*Brief:* For this exercise, please find the lines in the entries that include the word "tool" and copy them.

*Records supplied:*
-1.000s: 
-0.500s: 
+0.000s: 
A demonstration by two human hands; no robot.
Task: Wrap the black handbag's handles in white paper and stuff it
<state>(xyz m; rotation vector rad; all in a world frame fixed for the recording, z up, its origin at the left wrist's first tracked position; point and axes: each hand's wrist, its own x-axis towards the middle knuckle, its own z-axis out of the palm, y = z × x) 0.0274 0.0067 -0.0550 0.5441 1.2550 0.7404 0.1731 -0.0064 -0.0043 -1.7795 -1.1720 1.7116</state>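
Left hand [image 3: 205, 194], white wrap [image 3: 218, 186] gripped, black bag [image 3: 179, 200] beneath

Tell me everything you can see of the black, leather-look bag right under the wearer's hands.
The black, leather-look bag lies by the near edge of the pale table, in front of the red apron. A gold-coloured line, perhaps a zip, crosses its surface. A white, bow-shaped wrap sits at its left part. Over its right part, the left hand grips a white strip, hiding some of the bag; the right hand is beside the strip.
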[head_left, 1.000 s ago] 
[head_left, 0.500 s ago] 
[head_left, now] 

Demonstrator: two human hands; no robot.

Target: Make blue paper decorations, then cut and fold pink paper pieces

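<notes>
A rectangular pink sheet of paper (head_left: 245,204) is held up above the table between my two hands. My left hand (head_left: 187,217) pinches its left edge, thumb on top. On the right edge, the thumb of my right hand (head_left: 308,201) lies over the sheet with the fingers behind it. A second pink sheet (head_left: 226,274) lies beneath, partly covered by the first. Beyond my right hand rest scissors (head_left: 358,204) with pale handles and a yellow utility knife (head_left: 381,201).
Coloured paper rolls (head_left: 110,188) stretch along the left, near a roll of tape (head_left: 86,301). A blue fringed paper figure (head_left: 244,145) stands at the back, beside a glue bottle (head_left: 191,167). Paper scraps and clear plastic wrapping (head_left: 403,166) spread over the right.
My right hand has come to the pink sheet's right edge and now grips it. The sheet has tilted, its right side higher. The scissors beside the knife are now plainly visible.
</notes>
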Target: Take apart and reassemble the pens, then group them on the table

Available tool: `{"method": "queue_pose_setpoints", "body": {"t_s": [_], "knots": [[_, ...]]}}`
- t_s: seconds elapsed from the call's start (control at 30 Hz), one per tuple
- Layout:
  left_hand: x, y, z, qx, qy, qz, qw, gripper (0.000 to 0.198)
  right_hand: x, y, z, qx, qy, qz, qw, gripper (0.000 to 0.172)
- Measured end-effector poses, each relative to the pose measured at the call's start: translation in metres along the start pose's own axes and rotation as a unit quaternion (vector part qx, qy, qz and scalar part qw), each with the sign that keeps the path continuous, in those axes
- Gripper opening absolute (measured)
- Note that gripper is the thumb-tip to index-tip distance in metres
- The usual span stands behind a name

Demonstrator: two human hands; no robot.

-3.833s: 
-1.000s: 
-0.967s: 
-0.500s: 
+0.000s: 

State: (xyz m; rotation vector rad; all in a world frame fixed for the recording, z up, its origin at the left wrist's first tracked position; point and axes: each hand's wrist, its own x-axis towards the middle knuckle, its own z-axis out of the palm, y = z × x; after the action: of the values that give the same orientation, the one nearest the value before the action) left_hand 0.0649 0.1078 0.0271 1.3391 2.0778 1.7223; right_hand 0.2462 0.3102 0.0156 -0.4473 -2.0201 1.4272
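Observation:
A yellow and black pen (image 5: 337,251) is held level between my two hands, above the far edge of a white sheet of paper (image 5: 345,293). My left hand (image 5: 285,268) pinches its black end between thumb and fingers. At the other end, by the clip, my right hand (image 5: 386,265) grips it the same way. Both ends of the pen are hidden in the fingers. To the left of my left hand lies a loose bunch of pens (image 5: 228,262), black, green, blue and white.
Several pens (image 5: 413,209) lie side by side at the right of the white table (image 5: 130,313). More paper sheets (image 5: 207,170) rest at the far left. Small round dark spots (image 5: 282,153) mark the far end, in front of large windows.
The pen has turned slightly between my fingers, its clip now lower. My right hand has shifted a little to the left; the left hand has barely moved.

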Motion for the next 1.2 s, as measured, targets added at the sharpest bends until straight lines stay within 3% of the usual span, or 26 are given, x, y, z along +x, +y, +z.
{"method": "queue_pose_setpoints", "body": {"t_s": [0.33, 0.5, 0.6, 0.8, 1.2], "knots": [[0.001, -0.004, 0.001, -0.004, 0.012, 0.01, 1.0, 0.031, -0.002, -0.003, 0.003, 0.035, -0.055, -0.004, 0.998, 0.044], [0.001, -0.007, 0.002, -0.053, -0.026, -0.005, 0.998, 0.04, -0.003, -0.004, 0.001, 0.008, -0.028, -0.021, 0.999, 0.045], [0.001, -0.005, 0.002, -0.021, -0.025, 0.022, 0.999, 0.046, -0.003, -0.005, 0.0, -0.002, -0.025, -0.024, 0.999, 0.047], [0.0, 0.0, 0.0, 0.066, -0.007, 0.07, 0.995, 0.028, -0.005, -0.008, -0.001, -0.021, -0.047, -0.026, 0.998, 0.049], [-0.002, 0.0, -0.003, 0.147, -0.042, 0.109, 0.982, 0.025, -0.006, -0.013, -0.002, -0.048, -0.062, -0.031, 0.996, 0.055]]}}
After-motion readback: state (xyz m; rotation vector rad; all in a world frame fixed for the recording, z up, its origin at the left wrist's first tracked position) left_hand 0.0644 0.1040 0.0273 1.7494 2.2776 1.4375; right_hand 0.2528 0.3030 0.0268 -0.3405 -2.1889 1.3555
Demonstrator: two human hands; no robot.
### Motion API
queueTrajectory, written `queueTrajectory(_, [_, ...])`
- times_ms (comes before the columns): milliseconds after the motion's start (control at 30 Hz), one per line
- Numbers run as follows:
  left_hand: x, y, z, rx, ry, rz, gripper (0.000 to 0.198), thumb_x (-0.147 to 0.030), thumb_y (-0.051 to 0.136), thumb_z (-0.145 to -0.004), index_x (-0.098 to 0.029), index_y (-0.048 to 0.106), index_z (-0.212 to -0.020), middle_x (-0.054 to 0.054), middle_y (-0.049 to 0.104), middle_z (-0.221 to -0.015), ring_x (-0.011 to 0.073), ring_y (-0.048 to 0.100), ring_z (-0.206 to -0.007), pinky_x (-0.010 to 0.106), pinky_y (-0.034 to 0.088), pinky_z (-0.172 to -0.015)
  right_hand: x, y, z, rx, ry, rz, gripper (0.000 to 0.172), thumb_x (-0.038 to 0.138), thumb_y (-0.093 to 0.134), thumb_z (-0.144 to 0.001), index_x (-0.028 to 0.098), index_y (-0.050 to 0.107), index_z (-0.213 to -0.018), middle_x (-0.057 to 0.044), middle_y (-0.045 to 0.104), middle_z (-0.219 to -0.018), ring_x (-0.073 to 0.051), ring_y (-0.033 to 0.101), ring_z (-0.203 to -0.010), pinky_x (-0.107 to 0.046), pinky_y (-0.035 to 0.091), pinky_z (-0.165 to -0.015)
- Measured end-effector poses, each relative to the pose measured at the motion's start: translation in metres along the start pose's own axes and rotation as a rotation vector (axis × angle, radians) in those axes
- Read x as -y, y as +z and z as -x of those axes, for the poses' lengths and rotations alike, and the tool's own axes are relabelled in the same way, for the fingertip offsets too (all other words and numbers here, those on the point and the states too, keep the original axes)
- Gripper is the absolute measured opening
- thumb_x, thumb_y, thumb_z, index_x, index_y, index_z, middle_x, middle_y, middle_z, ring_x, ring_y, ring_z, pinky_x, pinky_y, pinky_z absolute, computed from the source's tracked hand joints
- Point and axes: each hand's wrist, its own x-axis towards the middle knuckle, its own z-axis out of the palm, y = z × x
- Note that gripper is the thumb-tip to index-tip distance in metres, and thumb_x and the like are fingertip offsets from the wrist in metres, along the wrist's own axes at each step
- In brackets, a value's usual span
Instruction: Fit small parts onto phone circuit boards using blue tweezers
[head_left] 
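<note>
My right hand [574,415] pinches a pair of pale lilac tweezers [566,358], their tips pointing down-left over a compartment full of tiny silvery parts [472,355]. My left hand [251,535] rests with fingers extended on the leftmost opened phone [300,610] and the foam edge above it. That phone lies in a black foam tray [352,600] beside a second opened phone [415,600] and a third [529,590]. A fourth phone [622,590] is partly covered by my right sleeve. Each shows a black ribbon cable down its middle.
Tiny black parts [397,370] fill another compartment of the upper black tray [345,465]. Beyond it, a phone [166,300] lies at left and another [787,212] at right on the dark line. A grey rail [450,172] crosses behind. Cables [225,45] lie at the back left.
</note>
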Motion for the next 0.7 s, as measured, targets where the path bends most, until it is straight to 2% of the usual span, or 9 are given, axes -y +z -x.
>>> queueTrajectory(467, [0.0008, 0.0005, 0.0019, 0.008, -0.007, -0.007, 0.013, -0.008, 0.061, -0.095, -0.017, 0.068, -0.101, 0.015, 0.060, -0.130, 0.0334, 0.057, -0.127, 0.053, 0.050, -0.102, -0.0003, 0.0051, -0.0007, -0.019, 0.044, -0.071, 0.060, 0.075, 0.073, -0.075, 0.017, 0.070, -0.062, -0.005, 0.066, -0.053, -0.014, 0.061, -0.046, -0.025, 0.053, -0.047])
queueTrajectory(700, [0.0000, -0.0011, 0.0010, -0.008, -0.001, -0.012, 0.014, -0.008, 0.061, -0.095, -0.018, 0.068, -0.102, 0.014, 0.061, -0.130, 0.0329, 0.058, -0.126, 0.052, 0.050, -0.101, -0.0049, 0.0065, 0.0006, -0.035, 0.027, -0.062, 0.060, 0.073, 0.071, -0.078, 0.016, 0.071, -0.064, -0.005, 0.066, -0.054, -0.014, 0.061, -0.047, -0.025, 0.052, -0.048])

*Solution:*
Available tool: `{"method": "queue_pose_setpoints", "body": {"t_s": [_], "knots": [[_, ...]]}}`
- Read x as -y, y as +z and z as -x of those axes, for the poses' lengths and rotations alike, and the tool's own axes are relabelled in the same way, for the fingertip offsets too (all other words and numbers here, those on the point and the states too, keep the original axes)

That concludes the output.